Sunday, 24th July 2011
I do not weep. I was socialised that way. The refrain, "Men don’t cry" was deeply ingrained. My tear ducts were scorched dry with the pain of circumcision. I do not shed tears for pain, for joy, sorrow nor for mushy reasons, and hardly ever due to onions, flu or eye-sickness.
The most tender and tragic stories, in real life or film, leave me equally dry-eyed. Yet I have been on the verge of tears this past fortnight.
True, the story of the Irish potato famine of 1845 scared me: the picture of starving children looking on as absentee English landlords exported its beef. The story of the European famine of 1945 left me broken, as narrated in Canadian journalist James Bacque’s Other Losses: German POWs starving to death in barbed-wire post-war camps while Eisenhower insisted, ‘treat them rough’. Other great famines in history, like the Chinese and Indian famines, left me gagging with horror. But no, I did not weep.
I have not wept on suffering loss or witnessing miserable events. Pain and the suffering of others have softened my heart. But through all this, I have remained dry-eyed. This is typical of the Kenyan male: we don’t weep, period. The broken male may whimper but he will not weep. Men are often unmanned by tears, whether from a child or female companion. Though tears be a gift, we are happy to do without.
Still, the growing famine in parts of Kenya and neighbouring Somalia is enough to drive one to tears. Famine is not the same thing as drought. Drought is a climatic condition, famine is often man-made. Drought is part of a wider cosmic cycle. It can be planned for in advance, or planned against when it occurs. It may shrivel crops or kill animals, but drought doesn’t kill people. Famine does. In today’s world, famine is not so much lack of food or water, but lack of resources to get needed food and water. The most tragic famines occur where the lack of resources is caused by active denial from a neighbour.
The English landlords who enclosed Irish farmland and dragged the Irish to the edge of ruin caused the potato famine; not the widely-reputed potato blight. The German POWs were starving even as Red Cross trains from Switzerland packed with relief food were being sent away. The 30 per cent annual death rate in the POW camps resulted from the policy of the occupying forces.
Likewise, Kenya’s deafness to the plea of starving Somalia is appalling, because it is the deafness of a neighbour. And so we will allow man-made borders, not of barbed wire but of barbed policy, to frustrate the relief of starving Somalia. We will use the unfortunate argument of national security to even deny women and children admittance to refugee camps. We will complain about cost, even though Kenya has only been asked to open the gates of its borders and the gates of refugee camps constructed by foreign aid money.

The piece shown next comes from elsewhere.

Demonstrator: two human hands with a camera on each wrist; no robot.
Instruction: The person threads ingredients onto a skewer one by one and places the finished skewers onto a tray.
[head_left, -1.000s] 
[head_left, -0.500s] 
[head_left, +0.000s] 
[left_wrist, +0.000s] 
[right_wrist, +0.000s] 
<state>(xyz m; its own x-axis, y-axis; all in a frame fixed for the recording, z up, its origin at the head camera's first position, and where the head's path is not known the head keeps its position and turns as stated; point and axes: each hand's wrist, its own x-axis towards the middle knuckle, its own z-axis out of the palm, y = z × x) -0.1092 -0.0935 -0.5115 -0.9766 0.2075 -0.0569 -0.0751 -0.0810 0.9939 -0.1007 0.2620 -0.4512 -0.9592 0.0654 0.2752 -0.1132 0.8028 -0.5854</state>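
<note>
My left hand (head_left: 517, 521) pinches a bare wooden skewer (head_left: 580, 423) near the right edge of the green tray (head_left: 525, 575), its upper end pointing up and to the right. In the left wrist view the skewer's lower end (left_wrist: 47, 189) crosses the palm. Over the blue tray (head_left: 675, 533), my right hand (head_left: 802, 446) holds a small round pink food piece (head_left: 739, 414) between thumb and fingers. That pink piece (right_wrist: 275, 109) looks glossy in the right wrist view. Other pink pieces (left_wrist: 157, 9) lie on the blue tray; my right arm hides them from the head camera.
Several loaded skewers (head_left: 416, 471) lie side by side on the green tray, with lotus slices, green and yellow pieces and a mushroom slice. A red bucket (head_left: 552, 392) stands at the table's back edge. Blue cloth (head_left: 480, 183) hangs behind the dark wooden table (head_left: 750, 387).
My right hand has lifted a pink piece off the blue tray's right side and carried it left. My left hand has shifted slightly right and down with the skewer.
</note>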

Some Kenyans, familiar with the biblical story of the Good Samaritan, hesitate when asked, "Who is Somalia’s neighbour?" We point fingers at countries far away, while we not only share a border but also a people with broken Somalia. Will we really allow them to starve and blame al Shabaab and Western countries? Are we really unable to open the gates of our hearts to aid the relief of Somalia, even as we fight our own famine?
I am on the verge of tears, because innocent people are dying of famine in Somalia. And instead of Kenya taking the diplomatic lead and political responsibility thrust on us by reason of proximity, we are bickering and blaming as a country slowly starves to death. There is a Kiswahili offertory hymn with a powerful lesson for Kenya: "to give you need a heart, not riches."
The starving people of Somalia have even lost their tears. Weep for Somalia then, and extend a helping hand.